# WHAT YOU ARE ASKED TO DO:
The number of lines in the entries below holding the word "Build" is all that is needed here.

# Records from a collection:
--- START ---

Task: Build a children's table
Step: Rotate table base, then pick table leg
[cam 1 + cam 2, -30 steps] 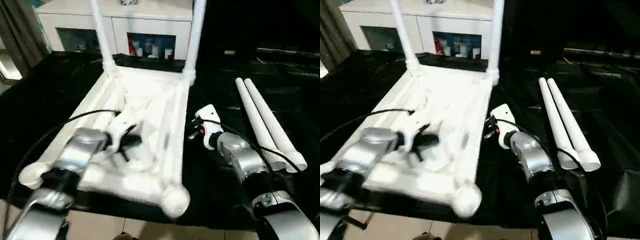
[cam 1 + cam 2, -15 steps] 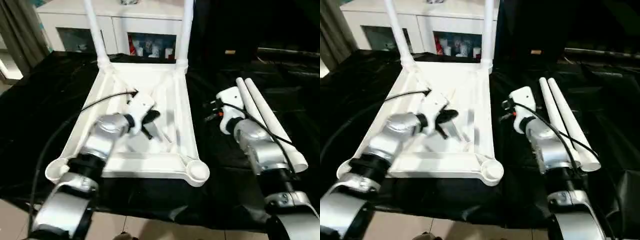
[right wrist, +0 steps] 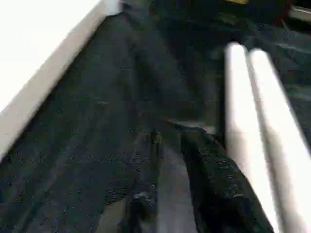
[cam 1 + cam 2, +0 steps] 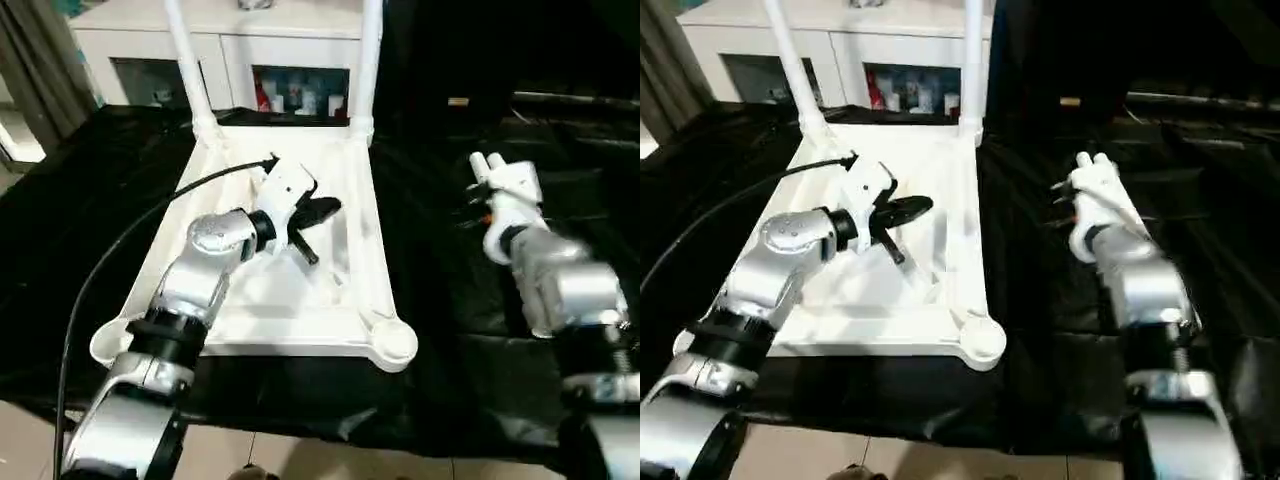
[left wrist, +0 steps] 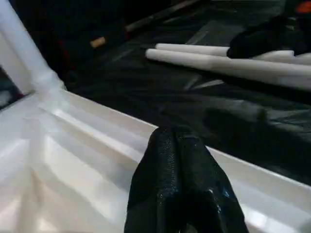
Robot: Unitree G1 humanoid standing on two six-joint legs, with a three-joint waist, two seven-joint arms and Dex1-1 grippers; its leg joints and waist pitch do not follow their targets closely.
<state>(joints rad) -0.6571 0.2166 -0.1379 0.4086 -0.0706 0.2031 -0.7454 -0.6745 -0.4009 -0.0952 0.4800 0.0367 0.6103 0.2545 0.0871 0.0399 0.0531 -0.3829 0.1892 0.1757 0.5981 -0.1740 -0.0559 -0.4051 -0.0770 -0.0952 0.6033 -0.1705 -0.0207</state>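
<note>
During the last second the right gripper (image 3: 170,141) has been carried from beside the 3 o'clock rim of the tabletop (image 4: 262,300) to a position above the two loose legs (image 5: 228,65), which lie side by side, touching, on the bench (image 4: 440,300) at 3 o'clock of the tabletop. Its fingers are seen parted, with nothing between them. The left gripper (image 4: 322,212) has been advanced toward 12 o'clock over the ribbed underside and is clenched on nothing. The tabletop is lying upside down and flat at the centre of the bench. One fitted leg (image 4: 183,50) stands in the 11 o'clock corner socket and another fitted leg (image 4: 368,60) in the 1 o'clock socket. The near sockets, at 5 o'clock (image 4: 393,343) and 7 o'clock (image 4: 108,343), are unfilled. The task is therefore judged half complete, and pickup of a third leg is judged to be in preparation. The bench is covered in black sheeting. A white glass-door cabinet (image 4: 240,40) stands at 12 o'clock, and a tiled floor (image 4: 300,460) shows at 6 o'clock.
</note>
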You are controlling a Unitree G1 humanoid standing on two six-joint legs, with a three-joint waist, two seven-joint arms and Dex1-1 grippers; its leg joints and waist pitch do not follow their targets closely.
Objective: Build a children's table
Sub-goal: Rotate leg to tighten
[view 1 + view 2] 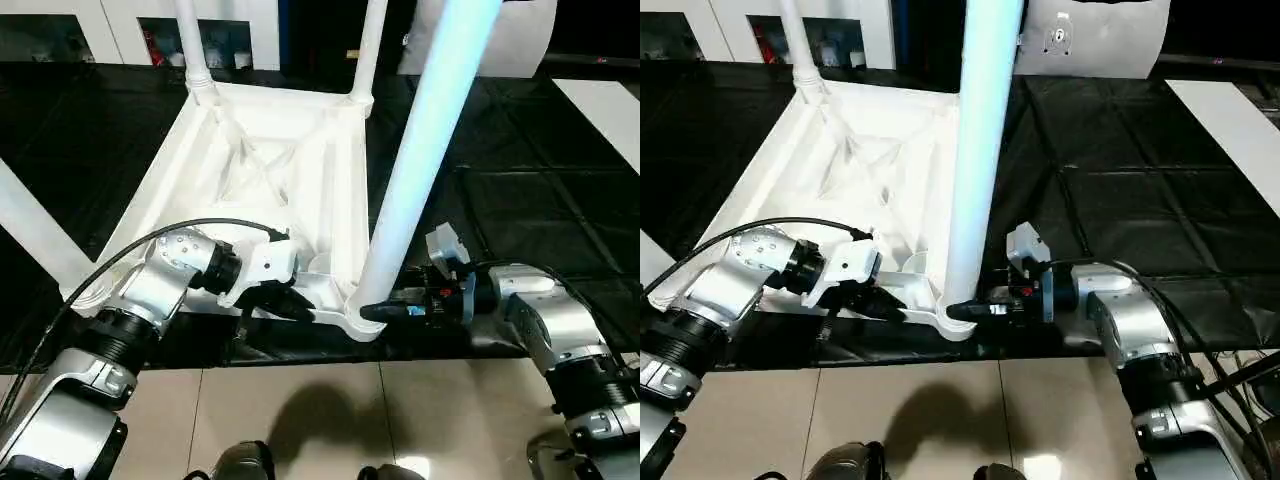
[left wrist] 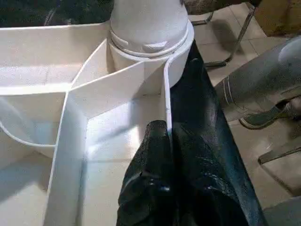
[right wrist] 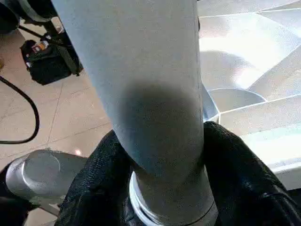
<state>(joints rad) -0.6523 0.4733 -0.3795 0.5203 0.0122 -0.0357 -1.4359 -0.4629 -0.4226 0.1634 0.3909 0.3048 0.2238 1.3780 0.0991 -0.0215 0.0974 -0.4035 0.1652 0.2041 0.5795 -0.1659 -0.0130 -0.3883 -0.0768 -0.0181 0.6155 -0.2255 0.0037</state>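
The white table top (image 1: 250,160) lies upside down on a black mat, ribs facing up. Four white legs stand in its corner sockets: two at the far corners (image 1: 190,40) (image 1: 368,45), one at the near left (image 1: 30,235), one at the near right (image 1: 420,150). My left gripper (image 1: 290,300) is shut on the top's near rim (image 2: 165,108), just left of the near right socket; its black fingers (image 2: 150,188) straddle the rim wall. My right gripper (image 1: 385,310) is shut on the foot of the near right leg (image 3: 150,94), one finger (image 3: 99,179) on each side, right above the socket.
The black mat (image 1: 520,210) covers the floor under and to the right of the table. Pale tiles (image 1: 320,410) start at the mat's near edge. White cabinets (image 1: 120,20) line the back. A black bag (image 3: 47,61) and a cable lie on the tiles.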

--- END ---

# WRITTEN RESPONSE:
2